• _TASK GOAL_
Reproduce precisely the lines of the listing below, starting with the line that contains "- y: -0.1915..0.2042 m" and stopping after the line that contains "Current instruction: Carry"; include nothing else.

• _EXERCISE DATA_
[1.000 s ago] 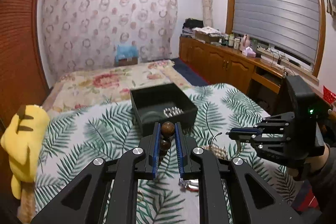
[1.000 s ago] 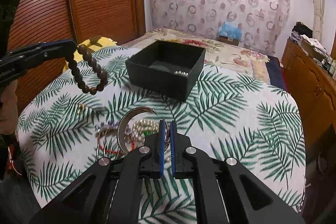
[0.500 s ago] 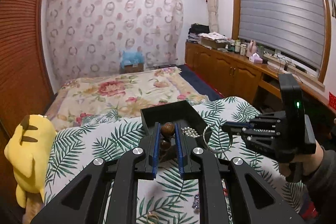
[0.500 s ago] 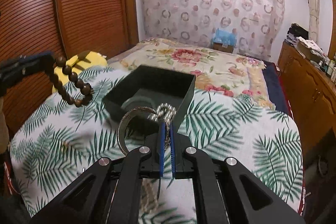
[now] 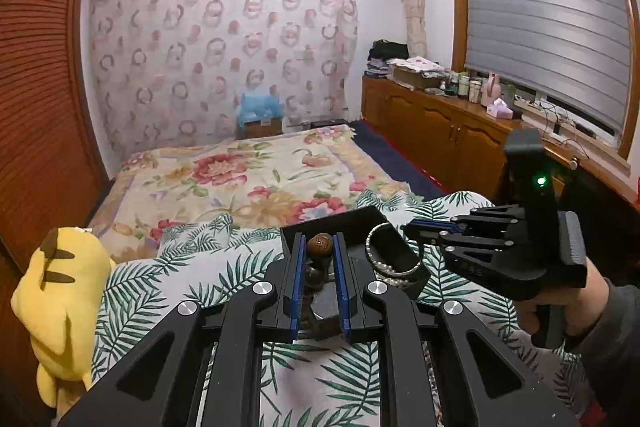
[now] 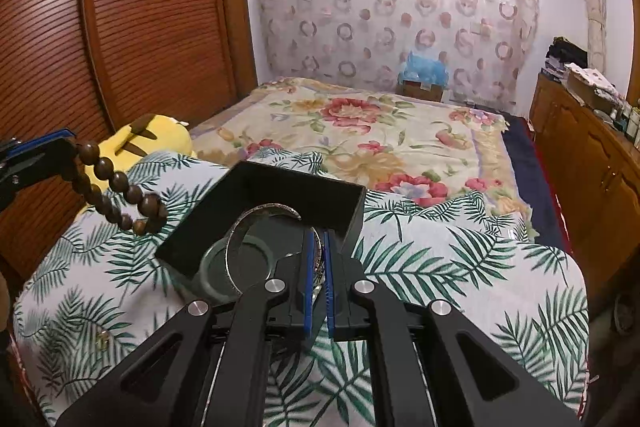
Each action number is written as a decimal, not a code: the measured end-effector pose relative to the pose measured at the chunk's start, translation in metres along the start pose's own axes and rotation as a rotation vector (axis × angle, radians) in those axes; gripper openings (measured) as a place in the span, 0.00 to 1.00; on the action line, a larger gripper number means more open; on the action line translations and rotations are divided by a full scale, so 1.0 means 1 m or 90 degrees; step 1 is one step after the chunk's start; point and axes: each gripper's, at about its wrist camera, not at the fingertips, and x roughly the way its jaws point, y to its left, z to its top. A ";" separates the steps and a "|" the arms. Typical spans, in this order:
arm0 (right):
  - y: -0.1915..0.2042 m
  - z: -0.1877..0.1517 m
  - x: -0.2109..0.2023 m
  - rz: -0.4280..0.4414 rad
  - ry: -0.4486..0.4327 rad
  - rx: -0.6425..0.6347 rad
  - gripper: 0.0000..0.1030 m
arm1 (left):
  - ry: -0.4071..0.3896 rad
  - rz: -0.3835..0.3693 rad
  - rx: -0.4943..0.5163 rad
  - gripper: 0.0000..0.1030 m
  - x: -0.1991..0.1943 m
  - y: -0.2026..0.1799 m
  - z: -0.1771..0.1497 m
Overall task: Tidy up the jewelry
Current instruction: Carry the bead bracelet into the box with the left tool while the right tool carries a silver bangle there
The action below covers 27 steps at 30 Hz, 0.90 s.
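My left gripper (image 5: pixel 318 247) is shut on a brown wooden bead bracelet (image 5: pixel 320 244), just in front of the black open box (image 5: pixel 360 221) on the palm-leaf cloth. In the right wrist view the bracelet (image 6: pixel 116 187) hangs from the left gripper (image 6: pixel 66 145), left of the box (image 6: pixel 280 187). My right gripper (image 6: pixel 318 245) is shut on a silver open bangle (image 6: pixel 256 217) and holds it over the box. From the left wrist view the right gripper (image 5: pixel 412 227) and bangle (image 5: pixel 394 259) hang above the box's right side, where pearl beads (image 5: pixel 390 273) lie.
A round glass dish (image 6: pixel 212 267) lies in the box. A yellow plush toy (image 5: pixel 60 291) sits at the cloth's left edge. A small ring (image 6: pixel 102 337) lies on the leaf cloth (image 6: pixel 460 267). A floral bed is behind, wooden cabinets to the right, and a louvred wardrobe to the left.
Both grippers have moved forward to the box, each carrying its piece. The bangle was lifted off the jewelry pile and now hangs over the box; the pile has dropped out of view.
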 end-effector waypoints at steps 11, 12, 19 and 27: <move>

• _FINAL ANSWER_
  - y: -0.1915..0.2042 m
  - z: -0.1877..0.1517 m
  - x: -0.2109..0.2023 m
  - rz: -0.4280..0.4414 rad
  - ry: -0.4486..0.4327 rad
  - rx: -0.6425..0.6347 rad
  - gripper: 0.0000..0.1030 m
arm1 (left):
  - ry: -0.4071..0.3896 rad
  - rz: -0.3835..0.3693 rad
  - rx: -0.4943..0.5163 rad
  - gripper: 0.0000..0.1030 m
  - x: -0.1991..0.1943 m
  - y: -0.2026..0.1799 m
  - z: -0.1771..0.1497 m
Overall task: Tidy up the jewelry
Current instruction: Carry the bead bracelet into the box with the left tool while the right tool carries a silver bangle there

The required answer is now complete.